**YOUR INSTRUCTIONS**
Would you please report how many lines of the listing contain "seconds"? Reply with that number only.

■ ■ ■ ■

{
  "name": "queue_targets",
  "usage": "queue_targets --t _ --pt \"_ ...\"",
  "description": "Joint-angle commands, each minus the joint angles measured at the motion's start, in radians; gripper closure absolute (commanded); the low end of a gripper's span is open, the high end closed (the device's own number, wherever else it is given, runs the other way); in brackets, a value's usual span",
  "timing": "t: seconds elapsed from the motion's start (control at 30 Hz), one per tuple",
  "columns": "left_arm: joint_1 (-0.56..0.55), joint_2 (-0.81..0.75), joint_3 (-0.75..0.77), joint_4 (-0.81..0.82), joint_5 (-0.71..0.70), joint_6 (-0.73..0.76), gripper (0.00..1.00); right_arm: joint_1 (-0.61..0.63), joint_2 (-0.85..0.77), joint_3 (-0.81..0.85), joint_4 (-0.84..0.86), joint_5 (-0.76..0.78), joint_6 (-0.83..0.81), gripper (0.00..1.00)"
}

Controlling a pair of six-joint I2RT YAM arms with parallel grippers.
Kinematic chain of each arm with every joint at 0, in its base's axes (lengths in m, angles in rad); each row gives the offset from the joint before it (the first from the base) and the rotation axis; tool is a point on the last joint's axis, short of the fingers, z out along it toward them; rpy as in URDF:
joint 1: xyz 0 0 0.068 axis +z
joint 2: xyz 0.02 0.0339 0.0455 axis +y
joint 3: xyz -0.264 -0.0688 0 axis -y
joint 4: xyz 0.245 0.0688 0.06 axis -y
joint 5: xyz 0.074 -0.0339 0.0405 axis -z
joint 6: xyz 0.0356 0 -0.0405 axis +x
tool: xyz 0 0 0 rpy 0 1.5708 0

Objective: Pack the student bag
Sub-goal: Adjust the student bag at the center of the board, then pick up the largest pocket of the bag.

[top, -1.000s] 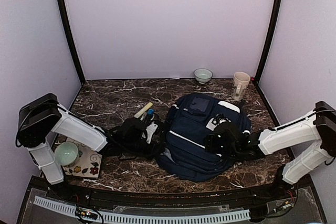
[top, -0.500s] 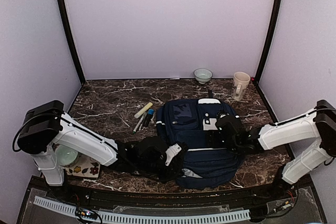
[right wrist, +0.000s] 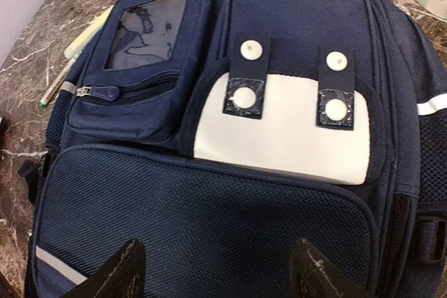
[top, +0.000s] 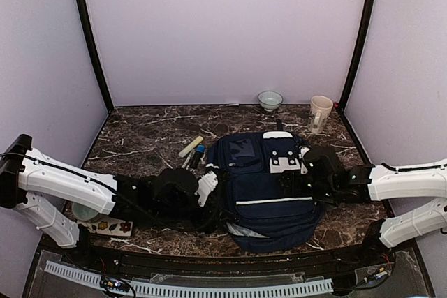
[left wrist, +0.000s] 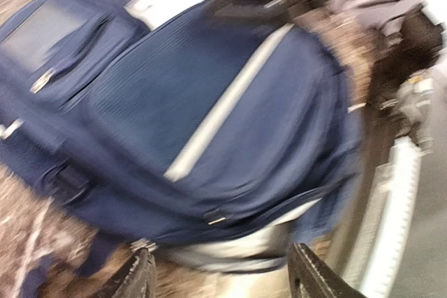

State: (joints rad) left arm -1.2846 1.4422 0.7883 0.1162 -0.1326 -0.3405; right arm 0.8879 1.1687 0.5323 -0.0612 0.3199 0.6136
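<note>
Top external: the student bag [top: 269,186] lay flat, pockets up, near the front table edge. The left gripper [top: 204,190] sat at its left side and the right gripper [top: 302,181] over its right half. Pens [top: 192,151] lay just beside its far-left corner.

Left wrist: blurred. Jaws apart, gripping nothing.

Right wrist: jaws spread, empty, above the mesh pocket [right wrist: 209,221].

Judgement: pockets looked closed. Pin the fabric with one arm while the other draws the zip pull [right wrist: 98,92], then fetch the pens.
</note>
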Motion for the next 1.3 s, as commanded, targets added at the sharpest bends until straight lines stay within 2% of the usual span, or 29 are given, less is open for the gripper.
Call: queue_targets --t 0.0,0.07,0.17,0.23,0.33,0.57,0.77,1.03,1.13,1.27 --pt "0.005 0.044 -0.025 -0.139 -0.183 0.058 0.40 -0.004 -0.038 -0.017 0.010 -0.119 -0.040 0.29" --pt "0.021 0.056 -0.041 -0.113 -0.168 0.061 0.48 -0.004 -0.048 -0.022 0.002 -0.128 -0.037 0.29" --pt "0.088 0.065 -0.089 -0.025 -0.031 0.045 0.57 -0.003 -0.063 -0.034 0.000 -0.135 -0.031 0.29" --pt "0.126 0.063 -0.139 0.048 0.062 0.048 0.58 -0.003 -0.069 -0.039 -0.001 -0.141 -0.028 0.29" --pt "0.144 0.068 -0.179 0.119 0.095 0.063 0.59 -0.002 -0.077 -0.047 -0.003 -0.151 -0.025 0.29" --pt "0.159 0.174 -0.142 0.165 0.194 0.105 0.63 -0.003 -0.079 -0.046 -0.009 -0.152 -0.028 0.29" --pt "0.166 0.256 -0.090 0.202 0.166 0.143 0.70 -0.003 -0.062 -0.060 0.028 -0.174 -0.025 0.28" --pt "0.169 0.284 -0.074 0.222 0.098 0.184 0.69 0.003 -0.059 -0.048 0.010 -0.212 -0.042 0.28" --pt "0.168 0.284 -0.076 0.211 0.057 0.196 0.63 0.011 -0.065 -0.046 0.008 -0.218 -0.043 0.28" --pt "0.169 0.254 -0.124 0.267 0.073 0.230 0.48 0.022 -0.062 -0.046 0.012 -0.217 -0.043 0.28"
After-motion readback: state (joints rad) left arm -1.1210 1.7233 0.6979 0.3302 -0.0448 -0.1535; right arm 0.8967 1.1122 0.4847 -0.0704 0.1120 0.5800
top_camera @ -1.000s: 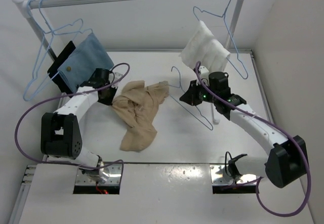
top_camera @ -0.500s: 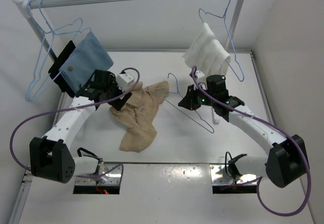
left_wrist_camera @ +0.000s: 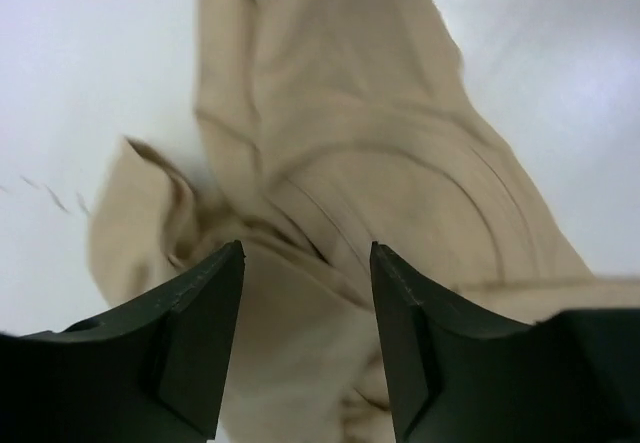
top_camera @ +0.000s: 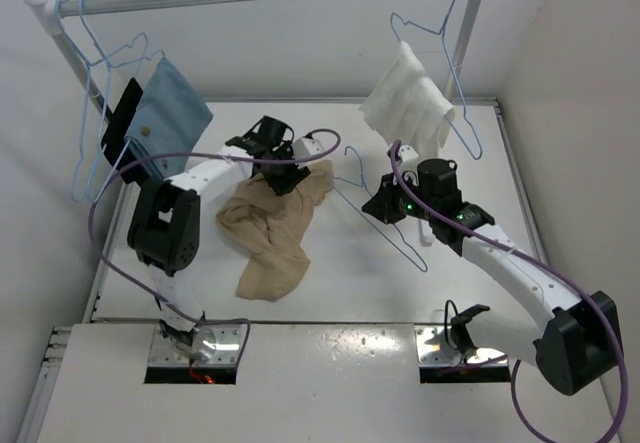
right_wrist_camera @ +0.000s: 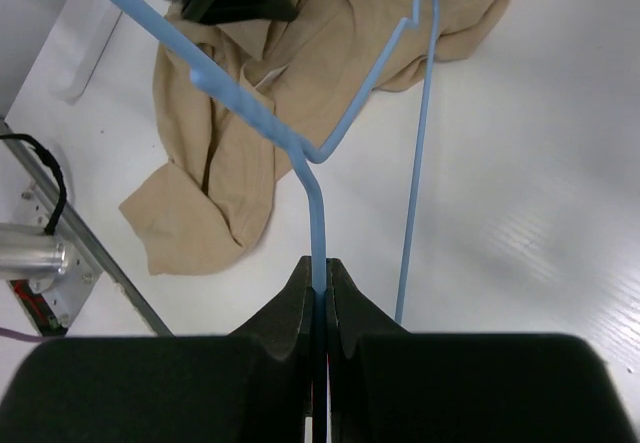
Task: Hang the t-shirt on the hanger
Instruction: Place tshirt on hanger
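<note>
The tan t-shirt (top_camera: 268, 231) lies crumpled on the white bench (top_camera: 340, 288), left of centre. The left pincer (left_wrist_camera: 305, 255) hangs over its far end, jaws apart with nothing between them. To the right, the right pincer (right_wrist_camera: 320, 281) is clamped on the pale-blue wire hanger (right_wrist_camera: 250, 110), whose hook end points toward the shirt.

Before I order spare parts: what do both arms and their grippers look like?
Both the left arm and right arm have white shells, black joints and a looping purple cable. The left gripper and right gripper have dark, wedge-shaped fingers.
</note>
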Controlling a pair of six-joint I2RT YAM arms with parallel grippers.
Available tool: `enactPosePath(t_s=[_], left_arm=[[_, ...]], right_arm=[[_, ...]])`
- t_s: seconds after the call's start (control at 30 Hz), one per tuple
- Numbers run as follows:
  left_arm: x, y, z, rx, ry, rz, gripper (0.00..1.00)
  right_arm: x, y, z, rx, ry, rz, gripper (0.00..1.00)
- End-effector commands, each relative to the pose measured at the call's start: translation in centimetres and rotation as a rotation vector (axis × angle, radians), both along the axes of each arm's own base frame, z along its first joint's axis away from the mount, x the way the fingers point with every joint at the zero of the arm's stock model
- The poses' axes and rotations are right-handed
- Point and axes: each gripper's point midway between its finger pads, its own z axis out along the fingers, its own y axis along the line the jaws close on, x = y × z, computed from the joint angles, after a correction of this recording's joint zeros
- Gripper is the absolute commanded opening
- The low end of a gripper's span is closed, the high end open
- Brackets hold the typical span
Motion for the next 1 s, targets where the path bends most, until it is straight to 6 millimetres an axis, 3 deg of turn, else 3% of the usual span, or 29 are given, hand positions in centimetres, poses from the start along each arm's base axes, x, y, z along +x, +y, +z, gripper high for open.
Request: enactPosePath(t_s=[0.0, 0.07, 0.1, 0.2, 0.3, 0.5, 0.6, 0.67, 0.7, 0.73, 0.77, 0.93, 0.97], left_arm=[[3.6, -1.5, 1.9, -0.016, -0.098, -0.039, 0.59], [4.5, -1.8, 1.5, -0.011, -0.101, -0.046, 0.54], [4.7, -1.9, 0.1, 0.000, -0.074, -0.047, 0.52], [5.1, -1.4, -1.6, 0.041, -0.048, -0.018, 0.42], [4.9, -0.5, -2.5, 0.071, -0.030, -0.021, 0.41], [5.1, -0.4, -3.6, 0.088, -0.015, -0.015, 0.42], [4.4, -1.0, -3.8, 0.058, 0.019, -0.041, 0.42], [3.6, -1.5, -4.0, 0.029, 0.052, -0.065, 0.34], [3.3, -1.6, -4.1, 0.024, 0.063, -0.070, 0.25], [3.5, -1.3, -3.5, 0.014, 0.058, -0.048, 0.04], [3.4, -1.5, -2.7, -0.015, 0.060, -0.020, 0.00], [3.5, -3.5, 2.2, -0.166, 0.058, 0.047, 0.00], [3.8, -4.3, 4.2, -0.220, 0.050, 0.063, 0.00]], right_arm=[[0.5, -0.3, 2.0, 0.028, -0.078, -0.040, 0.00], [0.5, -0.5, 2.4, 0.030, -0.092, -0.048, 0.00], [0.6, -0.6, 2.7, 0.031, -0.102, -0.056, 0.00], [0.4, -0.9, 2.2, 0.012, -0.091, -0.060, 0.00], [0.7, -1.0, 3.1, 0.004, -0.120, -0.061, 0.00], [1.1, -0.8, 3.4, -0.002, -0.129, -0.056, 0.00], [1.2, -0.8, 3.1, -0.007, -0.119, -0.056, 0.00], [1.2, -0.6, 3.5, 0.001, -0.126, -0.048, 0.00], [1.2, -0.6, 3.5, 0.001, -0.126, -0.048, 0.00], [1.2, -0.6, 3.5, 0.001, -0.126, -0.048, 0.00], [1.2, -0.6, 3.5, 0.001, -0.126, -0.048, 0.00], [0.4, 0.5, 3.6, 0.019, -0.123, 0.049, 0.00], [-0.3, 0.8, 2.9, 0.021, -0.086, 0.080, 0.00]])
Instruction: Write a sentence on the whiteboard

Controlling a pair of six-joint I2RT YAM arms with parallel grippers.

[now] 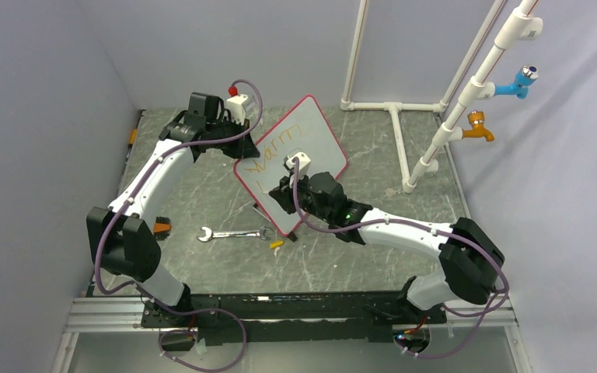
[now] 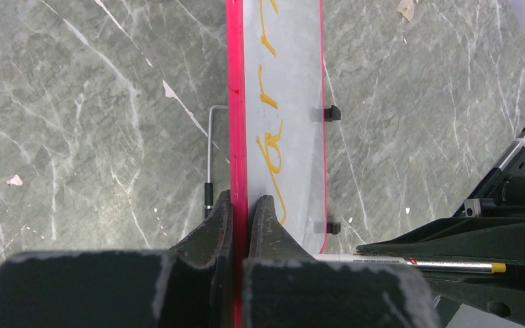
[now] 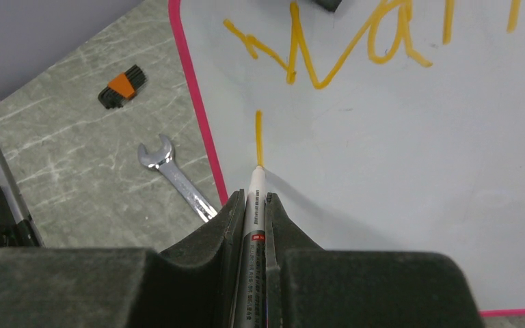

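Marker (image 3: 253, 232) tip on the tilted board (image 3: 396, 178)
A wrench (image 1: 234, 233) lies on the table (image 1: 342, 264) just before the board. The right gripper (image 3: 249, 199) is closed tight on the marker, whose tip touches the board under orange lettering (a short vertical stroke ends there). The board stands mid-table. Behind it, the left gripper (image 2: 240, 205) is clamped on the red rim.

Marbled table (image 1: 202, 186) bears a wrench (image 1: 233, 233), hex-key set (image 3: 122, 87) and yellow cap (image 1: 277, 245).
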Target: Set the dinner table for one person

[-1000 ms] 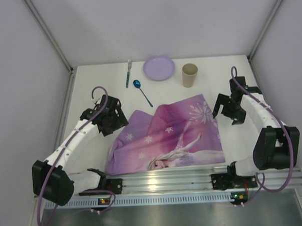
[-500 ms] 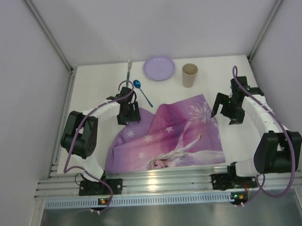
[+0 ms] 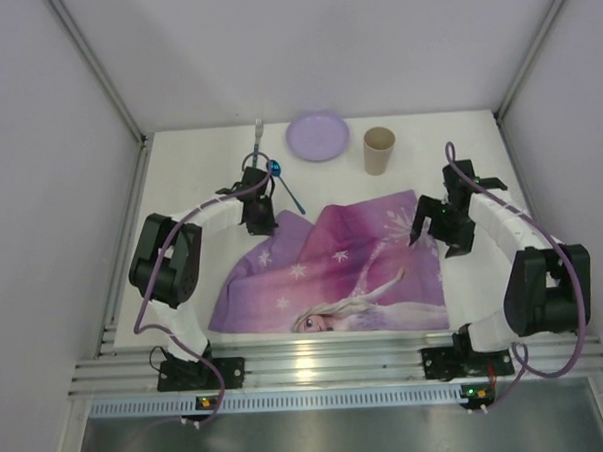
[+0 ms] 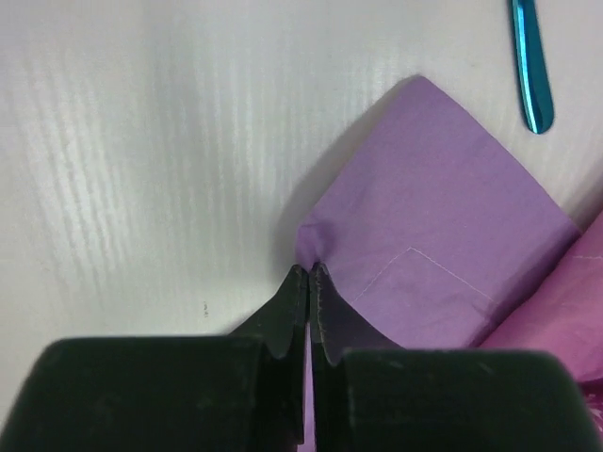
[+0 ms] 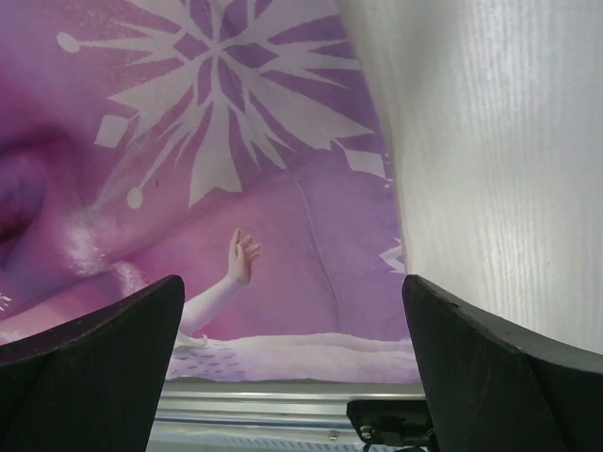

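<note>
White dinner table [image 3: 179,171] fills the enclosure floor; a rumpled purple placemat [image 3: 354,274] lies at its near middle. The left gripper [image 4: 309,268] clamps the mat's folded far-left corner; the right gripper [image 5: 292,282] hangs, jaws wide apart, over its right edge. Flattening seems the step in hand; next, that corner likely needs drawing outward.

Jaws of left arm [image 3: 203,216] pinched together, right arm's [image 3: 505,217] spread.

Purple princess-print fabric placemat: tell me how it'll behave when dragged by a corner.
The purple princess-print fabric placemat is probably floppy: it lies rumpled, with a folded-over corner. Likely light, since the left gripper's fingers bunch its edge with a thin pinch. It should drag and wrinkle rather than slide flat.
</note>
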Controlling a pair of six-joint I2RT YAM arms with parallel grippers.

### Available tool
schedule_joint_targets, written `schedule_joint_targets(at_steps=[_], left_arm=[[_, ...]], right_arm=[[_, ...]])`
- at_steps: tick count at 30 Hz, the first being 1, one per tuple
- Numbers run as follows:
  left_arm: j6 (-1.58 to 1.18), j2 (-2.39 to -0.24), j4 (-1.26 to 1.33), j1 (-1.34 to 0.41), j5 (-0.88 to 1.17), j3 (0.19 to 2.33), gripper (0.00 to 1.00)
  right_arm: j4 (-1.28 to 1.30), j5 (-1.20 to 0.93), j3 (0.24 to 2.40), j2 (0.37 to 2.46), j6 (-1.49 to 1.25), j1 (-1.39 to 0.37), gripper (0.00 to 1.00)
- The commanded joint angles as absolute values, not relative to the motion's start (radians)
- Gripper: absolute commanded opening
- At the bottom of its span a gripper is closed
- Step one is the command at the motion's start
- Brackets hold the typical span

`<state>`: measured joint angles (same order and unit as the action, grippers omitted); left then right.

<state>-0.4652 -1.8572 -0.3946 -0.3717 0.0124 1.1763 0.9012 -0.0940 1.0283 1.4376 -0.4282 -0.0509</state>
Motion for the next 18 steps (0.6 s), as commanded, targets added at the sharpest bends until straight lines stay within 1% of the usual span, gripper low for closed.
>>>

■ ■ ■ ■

**RESULT OF THIS TASK**
2